■ **ASSIGNMENT**:
Extract every line below, verbatim.

»»

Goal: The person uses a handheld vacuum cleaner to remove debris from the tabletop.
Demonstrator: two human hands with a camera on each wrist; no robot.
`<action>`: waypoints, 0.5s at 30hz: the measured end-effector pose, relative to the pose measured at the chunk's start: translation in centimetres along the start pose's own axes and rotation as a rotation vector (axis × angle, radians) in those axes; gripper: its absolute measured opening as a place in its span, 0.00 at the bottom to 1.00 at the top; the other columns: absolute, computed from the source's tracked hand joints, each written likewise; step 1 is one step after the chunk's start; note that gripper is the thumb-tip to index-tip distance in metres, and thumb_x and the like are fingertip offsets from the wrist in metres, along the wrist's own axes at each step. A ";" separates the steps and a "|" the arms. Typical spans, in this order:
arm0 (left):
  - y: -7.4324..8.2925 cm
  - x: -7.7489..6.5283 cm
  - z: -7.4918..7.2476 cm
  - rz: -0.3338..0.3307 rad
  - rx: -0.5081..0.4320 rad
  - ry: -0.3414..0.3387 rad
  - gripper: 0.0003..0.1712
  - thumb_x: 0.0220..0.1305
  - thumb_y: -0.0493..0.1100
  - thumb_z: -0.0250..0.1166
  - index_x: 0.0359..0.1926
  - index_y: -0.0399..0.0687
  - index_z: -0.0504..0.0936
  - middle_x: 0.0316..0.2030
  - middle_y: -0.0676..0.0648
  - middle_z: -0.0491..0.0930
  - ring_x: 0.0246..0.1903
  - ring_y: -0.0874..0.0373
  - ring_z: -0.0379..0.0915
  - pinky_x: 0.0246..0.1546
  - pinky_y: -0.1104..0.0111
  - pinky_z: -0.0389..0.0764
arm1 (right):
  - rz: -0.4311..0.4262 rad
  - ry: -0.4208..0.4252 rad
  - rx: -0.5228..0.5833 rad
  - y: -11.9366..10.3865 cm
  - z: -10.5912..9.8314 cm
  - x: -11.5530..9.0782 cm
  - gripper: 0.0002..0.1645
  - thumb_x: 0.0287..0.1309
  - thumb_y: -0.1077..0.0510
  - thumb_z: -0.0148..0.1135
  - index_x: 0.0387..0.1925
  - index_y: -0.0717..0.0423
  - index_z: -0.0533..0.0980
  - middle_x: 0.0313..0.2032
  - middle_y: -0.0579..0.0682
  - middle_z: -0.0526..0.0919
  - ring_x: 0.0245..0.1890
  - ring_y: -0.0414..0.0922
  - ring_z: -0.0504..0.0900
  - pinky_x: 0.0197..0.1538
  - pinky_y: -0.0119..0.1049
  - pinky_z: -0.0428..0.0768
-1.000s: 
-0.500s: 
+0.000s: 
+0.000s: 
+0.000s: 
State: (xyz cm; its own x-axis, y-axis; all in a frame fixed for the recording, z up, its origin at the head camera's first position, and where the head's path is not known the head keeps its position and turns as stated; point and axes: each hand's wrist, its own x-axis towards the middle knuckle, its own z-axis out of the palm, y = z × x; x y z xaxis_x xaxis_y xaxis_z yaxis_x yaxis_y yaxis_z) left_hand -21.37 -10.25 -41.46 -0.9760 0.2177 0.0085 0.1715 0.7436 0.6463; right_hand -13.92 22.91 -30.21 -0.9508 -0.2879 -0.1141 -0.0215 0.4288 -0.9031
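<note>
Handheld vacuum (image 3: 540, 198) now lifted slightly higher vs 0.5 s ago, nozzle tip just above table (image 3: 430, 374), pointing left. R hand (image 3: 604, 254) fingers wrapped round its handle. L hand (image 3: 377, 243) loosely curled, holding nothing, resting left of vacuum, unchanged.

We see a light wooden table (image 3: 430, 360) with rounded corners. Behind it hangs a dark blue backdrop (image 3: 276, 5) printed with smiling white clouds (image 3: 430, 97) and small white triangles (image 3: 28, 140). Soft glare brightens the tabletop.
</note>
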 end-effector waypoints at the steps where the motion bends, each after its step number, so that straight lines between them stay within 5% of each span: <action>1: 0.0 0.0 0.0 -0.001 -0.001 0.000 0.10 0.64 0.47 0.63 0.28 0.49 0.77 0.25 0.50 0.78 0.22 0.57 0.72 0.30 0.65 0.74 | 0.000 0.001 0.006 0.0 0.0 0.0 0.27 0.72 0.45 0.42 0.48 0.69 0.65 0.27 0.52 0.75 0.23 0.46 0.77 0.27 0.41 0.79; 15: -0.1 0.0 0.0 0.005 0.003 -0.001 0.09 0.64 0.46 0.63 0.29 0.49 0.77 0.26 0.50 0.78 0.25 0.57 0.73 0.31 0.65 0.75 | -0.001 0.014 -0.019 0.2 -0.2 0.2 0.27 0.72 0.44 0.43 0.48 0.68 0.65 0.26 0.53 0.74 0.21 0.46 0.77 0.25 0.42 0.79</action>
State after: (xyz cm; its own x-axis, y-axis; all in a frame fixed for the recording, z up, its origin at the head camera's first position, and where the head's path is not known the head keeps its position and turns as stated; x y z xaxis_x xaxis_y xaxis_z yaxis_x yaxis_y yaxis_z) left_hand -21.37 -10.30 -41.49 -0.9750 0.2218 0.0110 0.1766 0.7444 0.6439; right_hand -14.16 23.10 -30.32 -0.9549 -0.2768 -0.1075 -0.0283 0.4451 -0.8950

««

■ **TASK OUTPUT**:
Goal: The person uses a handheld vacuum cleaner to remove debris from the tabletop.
Demonstrator: two human hands with a camera on each wrist; no robot.
`<action>`: waypoints, 0.5s at 30hz: the measured end-effector pose, relative to the pose measured at the chunk's start: translation in centimetres along the start pose's own axes and rotation as a rotation vector (axis × angle, radians) in those axes; gripper: its absolute measured opening as a place in its span, 0.00 at the bottom to 1.00 at the top; the other columns: absolute, computed from the source's tracked hand joints, each written likewise; step 1 is one step after the chunk's start; note that gripper is the thumb-tip to index-tip distance in metres, and thumb_x and the like are fingertip offsets from the wrist in metres, along the wrist's own axes at each step. A ";" separates the steps and a "|" the arms. Typical spans, in this order:
arm0 (left):
  - y: -7.4324..8.2925 cm
  - x: -7.7489..6.5283 cm
  - z: -7.4918..7.2476 cm
  - rz: -0.3338..0.3307 rad
  - rx: -0.5081..0.4320 rad
  - ry: -0.3414..0.3387 rad
  - gripper: 0.0003..0.1712
  - thumb_x: 0.0220..0.1305
  - thumb_y: -0.0493..0.1100
  - thumb_z: -0.0250..0.1166
  - index_x: 0.0359..0.1926
  - index_y: -0.0399..0.0687
  - index_z: -0.0504..0.0936
  - middle_x: 0.0316..0.2030
  - middle_y: -0.0676..0.0648
  - middle_z: -0.0491..0.0930
  - ring_x: 0.0246..0.1903
  - ring_y: -0.0874..0.0373
  - ring_z: -0.0379..0.0915
  - pinky_x: 0.0246..0.1546
  - pinky_y: -0.1104..0.0111
  - pinky_z: -0.0389..0.0764
arm1 (right):
  - rz: -0.4311..0.4262 rad
  - ry: -0.4208..0.4252 rad
  - rx: -0.5228..0.5833 rad
  - y: -11.9366..10.3865 cm
  - z: -10.5912..9.8314 cm
  - x: -11.5530..9.0782 cm
  - gripper: 0.0002..0.1645
  - thumb_x: 0.0287..0.1309
  - thumb_y: -0.1077..0.0510
  - thumb_z: -0.0148..0.1135
  - index_x: 0.0387..0.1925
  - index_y: -0.0717..0.0423
  - index_z: -0.0533..0.0980
  - middle_x: 0.0313..0.2032
  - middle_y: -0.0579..0.0682
  - middle_z: -0.0526..0.0919
  - ring_x: 0.0245..0.1890
  - ring_y: -0.0414..0.0922
  - ring_z: -0.0504..0.0900
  - pinky_x: 0.0197..0.1538
  - pinky_y: -0.0119..0.1049
  - pinky_z: -0.0428..0.0768
-1.000s: 
-0.500s: 
+0.000s: 
+0.000s: 
+0.000s: 
State: (xyz cm; its own x-axis, y-axis; all in a frame fixed for the recording, z up, its origin at the head camera's first position, and where the head's path is not known the head keeps its position and turns as stated; point and axes: each hand's wrist, its own x-axis towards the middle knuckle, its own z-axis out of the palm, y = z × x; x y z xaxis_x xaxis_y xaxis_z yaxis_x yaxis_y yaxis_z) left_hand -21.37 -10.25 -41.46 -0.9760 0.2177 0.0085 0.1715 0.7436 0.6463; right_hand -13.92 22.91 -30.21 -0.9508 -0.2879 -0.1141 -0.0215 0.4288 -0.9031
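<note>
Handheld vacuum (image 3: 540, 198) now lifted slightly higher vs 0.5 s ago, nozzle tip just above table (image 3: 430, 374), pointing left. R hand (image 3: 604, 254) fingers wrapped round its handle. L hand (image 3: 377, 243) loosely curled, holding nothing, resting left of vacuum, unchanged.

We see a light wooden table (image 3: 430, 360) with rounded corners. Behind it hangs a dark blue backdrop (image 3: 276, 5) printed with smiling white clouds (image 3: 430, 97) and small white triangles (image 3: 28, 140). Soft glare brightens the tabletop.
</note>
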 end-effector waypoints at the steps where the motion bends, each after its step number, so that straight lines between them stay within 5% of each span: <action>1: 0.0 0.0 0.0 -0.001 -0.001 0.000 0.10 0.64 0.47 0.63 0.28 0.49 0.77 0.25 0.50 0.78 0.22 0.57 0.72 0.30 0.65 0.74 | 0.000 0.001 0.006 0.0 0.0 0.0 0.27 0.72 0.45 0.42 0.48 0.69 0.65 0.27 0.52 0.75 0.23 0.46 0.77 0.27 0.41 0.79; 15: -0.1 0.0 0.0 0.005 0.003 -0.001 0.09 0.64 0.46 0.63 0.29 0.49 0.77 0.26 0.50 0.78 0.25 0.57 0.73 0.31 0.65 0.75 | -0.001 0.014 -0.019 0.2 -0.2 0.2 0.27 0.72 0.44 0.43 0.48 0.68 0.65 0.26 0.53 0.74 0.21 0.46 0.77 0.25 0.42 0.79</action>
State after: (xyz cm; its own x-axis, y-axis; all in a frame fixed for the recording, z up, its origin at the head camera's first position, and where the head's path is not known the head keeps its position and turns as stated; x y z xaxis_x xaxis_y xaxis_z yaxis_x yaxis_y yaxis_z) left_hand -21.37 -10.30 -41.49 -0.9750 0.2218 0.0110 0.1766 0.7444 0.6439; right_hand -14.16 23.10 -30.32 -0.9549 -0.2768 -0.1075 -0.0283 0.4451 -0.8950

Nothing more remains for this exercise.